[BioPython] ACE contig to alignment (found my error)

Wed Mar 4 02:40:08 UTC 2009

Hi again all,

After digging around a little more I realised the dumb mistake I made. 
In case anyone was interested and to prevent future suffering by getting 
the answer on to google:

The code as written is adding the entirety of each read to the alignment 
but when the assembly was made some reads where clipped on either side 
for quality.
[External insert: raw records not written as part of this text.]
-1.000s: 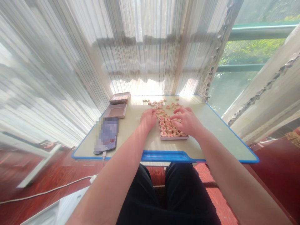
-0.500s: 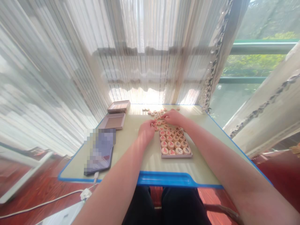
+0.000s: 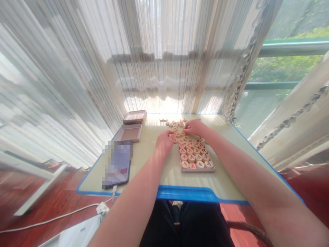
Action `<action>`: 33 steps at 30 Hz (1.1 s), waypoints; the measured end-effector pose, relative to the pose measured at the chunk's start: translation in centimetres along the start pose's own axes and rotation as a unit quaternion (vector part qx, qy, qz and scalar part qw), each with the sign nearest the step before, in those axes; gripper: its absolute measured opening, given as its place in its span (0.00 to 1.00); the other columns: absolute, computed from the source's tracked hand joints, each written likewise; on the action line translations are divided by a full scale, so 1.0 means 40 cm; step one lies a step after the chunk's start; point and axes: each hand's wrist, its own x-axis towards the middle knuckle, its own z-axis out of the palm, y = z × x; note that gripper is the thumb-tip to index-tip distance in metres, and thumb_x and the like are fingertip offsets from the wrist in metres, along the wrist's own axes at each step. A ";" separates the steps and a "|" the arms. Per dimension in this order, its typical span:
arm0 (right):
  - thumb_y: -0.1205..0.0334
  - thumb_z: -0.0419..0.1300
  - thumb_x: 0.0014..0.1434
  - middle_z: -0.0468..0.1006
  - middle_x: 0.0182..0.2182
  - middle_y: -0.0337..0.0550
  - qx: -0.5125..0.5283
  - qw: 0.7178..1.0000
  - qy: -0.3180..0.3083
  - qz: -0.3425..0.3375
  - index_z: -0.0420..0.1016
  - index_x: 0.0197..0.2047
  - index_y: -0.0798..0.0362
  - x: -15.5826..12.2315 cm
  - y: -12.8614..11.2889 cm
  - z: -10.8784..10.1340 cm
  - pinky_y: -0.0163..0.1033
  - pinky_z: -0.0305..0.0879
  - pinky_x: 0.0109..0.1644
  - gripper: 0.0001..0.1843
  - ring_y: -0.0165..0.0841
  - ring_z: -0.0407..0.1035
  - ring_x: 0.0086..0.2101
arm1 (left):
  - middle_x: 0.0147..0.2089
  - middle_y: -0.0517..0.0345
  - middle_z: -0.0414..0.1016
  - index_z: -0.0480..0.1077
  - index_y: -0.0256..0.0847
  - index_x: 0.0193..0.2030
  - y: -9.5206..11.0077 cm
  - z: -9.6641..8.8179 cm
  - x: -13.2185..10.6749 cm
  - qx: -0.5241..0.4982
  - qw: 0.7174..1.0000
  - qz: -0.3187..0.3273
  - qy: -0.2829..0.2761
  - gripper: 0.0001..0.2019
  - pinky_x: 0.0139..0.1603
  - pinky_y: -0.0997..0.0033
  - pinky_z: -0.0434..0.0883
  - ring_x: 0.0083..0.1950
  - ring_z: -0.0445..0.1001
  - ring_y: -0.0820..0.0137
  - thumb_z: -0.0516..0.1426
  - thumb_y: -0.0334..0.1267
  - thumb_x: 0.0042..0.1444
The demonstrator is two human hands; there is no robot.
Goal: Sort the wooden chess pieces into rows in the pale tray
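A shallow box [image 3: 197, 170] holds rows of round wooden xiangqi pieces, with red characters on the left and black on the right. Beyond it, loose xiangqi pieces [image 3: 178, 135] lie scattered toward the table's far side. My left hand [image 3: 164, 141] is at the left edge of this scatter, fingers curled and pinched beside the red pieces. On the other side, my right hand [image 3: 195, 128] reaches over the pile from the right, thumb and fingertips drawn together just above a piece. What either set of fingertips holds is too small to make out.
A phone [image 3: 118, 164] with a charging cable lies at the left of the blue-edged table [image 3: 146, 175]. Two shallow box parts [image 3: 130, 133] are at the back left. Sheer curtains [image 3: 164, 68] hang behind the table, and a chair stands below left.
The view has turned slightly left, so the table appears shifted right. My right fingertips have drawn back a little from the middle of the scattered pieces. My left hand stays beside them.
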 end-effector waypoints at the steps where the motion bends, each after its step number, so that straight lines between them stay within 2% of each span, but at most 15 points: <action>1: 0.55 0.59 0.48 0.80 0.30 0.42 0.006 1.000 -0.005 0.005 0.79 0.32 0.53 0.000 -0.002 -0.001 0.34 0.60 0.33 0.13 0.32 0.70 0.30 | 0.38 0.55 0.76 0.74 0.42 0.38 -0.002 0.002 0.001 0.000 1.000 0.004 0.003 0.15 0.46 0.62 0.70 0.42 0.73 0.63 0.49 0.28 0.47; 6: 0.57 0.60 0.48 0.79 0.30 0.42 0.020 0.999 -0.016 0.024 0.79 0.31 0.53 -0.006 -0.012 -0.003 0.33 0.60 0.33 0.11 0.31 0.70 0.30 | 0.38 0.54 0.76 0.74 0.42 0.37 -0.010 0.006 0.004 0.003 1.000 0.019 0.012 0.15 0.46 0.61 0.70 0.41 0.73 0.63 0.50 0.29 0.45; 10: 0.58 0.59 0.49 0.80 0.35 0.39 0.106 0.991 0.081 0.031 0.74 0.46 0.52 -0.062 -0.016 -0.040 0.34 0.62 0.35 0.20 0.28 0.68 0.27 | 0.37 0.54 0.76 0.74 0.41 0.37 -0.007 0.002 0.002 -0.001 1.000 0.012 0.004 0.16 0.43 0.62 0.71 0.39 0.73 0.63 0.49 0.28 0.43; 13: 0.57 0.60 0.49 0.80 0.34 0.39 0.154 0.979 0.135 -0.001 0.71 0.48 0.52 -0.157 -0.040 -0.083 0.35 0.62 0.32 0.22 0.28 0.65 0.25 | 0.35 0.54 0.76 0.73 0.41 0.37 -0.007 0.002 0.001 -0.004 1.000 0.020 0.006 0.16 0.42 0.61 0.71 0.38 0.73 0.63 0.50 0.28 0.43; 16: 0.57 0.59 0.51 0.79 0.32 0.41 0.207 0.956 0.203 -0.038 0.72 0.45 0.52 -0.286 -0.098 -0.097 0.35 0.63 0.30 0.18 0.28 0.64 0.24 | 0.35 0.54 0.76 0.73 0.40 0.38 -0.006 0.003 0.000 -0.009 0.999 0.038 0.011 0.15 0.43 0.61 0.71 0.40 0.74 0.62 0.50 0.29 0.44; 19: 0.59 0.59 0.52 0.79 0.33 0.42 0.207 0.944 0.249 -0.067 0.74 0.40 0.51 -0.407 -0.163 -0.070 0.37 0.66 0.35 0.12 0.31 0.67 0.29 | 0.38 0.53 0.77 0.72 0.40 0.38 0.000 -0.001 -0.005 -0.010 0.998 0.056 0.023 0.15 0.47 0.60 0.70 0.44 0.74 0.63 0.49 0.28 0.46; 22: 0.61 0.58 0.53 0.79 0.34 0.42 0.169 0.940 0.286 -0.082 0.73 0.38 0.50 -0.477 -0.193 -0.024 0.41 0.66 0.42 0.08 0.34 0.69 0.34 | 0.42 0.50 0.77 0.72 0.39 0.38 0.006 -0.011 -0.016 0.002 0.997 0.067 0.027 0.15 0.49 0.59 0.68 0.47 0.73 0.62 0.48 0.26 0.47; 26: 0.63 0.57 0.54 0.79 0.33 0.41 0.127 0.948 0.278 -0.095 0.73 0.36 0.49 -0.488 -0.184 0.021 0.42 0.65 0.46 0.05 0.34 0.70 0.35 | 0.43 0.47 0.76 0.72 0.37 0.40 0.013 -0.019 -0.038 0.021 0.992 0.119 0.031 0.16 0.52 0.60 0.67 0.49 0.72 0.61 0.48 0.27 0.47; 29: 0.63 0.57 0.54 0.79 0.33 0.41 0.111 0.955 0.259 -0.088 0.73 0.37 0.49 -0.475 -0.181 0.032 0.42 0.65 0.46 0.07 0.36 0.70 0.36 | 0.45 0.47 0.75 0.71 0.37 0.41 0.017 -0.021 -0.054 0.032 0.987 0.157 0.027 0.16 0.55 0.62 0.66 0.50 0.71 0.63 0.48 0.27 0.47; 33: 0.63 0.56 0.55 0.80 0.34 0.42 0.095 0.956 0.260 -0.099 0.73 0.35 0.50 -0.466 -0.188 0.032 0.42 0.63 0.47 0.06 0.35 0.71 0.35 | 0.46 0.49 0.74 0.71 0.37 0.42 0.017 -0.022 -0.066 0.040 0.988 0.147 0.027 0.17 0.57 0.64 0.64 0.51 0.70 0.65 0.48 0.26 0.47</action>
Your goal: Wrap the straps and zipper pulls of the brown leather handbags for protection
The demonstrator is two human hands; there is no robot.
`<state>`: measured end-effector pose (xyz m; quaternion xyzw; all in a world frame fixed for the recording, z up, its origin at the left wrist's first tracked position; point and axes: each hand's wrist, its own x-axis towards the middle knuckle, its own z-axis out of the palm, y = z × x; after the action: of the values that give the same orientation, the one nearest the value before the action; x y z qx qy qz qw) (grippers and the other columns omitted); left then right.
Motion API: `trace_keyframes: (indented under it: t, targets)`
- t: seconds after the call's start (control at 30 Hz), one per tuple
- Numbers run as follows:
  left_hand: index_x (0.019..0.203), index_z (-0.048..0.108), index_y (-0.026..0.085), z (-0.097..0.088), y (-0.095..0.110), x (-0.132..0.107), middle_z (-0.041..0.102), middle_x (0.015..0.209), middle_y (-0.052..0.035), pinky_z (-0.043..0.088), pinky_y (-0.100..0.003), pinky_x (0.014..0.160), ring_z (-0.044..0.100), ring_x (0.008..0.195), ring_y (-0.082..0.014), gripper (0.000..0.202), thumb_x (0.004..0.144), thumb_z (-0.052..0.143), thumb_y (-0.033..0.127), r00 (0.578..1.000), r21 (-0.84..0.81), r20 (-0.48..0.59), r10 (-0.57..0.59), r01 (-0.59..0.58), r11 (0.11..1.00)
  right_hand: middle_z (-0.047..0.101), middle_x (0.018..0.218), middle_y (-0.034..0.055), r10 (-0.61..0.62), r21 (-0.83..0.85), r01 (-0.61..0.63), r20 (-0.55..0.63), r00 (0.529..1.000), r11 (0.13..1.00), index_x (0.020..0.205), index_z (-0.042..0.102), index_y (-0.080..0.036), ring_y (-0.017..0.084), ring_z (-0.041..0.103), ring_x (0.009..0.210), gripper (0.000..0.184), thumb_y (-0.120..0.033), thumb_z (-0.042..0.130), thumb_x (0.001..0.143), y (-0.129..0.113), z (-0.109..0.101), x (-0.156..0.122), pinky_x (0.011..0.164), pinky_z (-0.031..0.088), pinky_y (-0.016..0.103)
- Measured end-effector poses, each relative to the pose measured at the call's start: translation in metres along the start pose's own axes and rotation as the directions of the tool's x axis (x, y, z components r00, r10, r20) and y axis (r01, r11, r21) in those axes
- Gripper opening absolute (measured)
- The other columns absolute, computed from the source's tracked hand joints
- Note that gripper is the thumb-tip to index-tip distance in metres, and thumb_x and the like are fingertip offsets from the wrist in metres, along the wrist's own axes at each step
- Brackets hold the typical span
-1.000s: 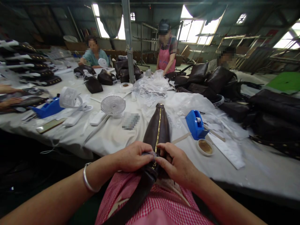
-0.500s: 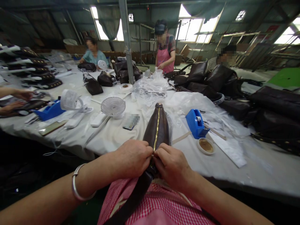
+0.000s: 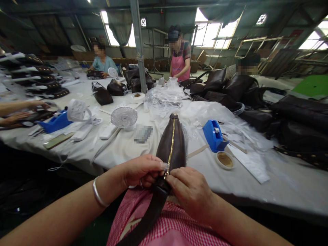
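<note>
A dark brown leather bag [image 3: 176, 147] stands at the table's near edge, its gold zipper [image 3: 172, 140] running lengthwise along the top and closed. At the zipper's near end, my left hand [image 3: 147, 170] is pinched, with a small whitish bit at the fingertips that I cannot make out. My right hand [image 3: 192, 186] grips the bag's near end beside the zipper, its fingers curled and partly hiding the zipper's end. A wide dark strap [image 3: 146, 220] drops from that end across my checked pink apron [image 3: 176, 225].
Right of the bag are a blue tape dispenser [image 3: 214, 136] and a tape roll [image 3: 225, 160]. Fans [image 3: 124, 116], a blurred-out flat item [image 3: 143, 134] and another blue dispenser [image 3: 55, 121] lie left. Clear plastic [image 3: 164, 94] and dark bags [image 3: 302, 116] are beyond. Co-workers [image 3: 180, 58] work around the table.
My left hand has drawn slightly left from the zipper and its fingers have shifted, showing the whitish bit. My right hand has slid a little lower, exposing more of the zipper's near end.
</note>
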<state>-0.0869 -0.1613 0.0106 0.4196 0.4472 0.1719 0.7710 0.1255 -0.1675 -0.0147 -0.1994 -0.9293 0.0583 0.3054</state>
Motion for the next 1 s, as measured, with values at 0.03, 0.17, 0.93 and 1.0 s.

Including the low quality bases from each read makes some 
of the alignments nasty.  In my case "contig.reads[readn].qa" contains 
the start and end clipping points needed to get just the 'good' bases of 
each read into the alignment.

Cheers,
David

David Winter wrote:
> Hi all,
>
> I'd like to start by thanking everyone that's contributed to biopython 
> and especially the cookbook/tutorial - its been a great help to this 
> empiricist getting into some (decidedly amateur) 
> bioinformatics.However, for the first time I've run into a problem the 
> available docs can't help me with.
>
> I want to be able to represent all of the reads that contribute to a 
> 454 sequencing contig as a generic biopython alignment. I've written 
> some code that I thought would pad/cut the reads to size and add them 
> to an alignment but when I run it a significant minority of the 
> contigs in the files I'm working with have misalignments. I was 
> wondering if someone more familiar with the ace parser or generic 
> alignment class could tell me if I'm making some elementary mistake 
> (it is possible that original alignment was bad, just seems more 
> likely I did something dumb). I can send along an ACE file if you want 
> to run the script (didn't want to spam the list with attachments).
>
> Thanks in advance for any pointers and I'm sorry to force people to 
> read what I'm sure is inelegant code:
>
> from Bio.Sequencing import Ace
> from Bio.Align.Generic import Alignment
> from Bio.Alphabet import IUPAC, Gapped
>
> ace_handle = open('eldoni.ace', 'r')
> contigs = Ace.parse(ace_handle)
> alignments = [] #start the list to which we'll add the contig data
>
> for contig in contigs:     conname = contig.name + " numreads=" + 
> str(contig.nreads)
>  conlength = len(contig.sequence)
>  align = Alignment(Gapped(IUPAC.ambiguous_dna, "*"))
>  for readn in range(len(contig.reads)):
>    start = contig.af[readn].padded_start # position rel to consensus
>    if start < 1:
>      # If 'start' is negative or zero we need to ignore bases
>      readseq =  contig.reads[readn].rd.sequence[-1 * start+1:]
>    else:
>      # If it's larger then the start needs to be padded with gaps
>      readseq =  (start-1) * '*' + contig.reads[readn].rd.sequence
>    #Finally, pad the end then cut to size
>    readseq = readseq + (conlength-len(readseq)) * '*'
>    readseq = readseq[:conlength]
>    align.add_sequence(readn+1, readseq)
>  condata = conname, align
>  alignments.append(condata)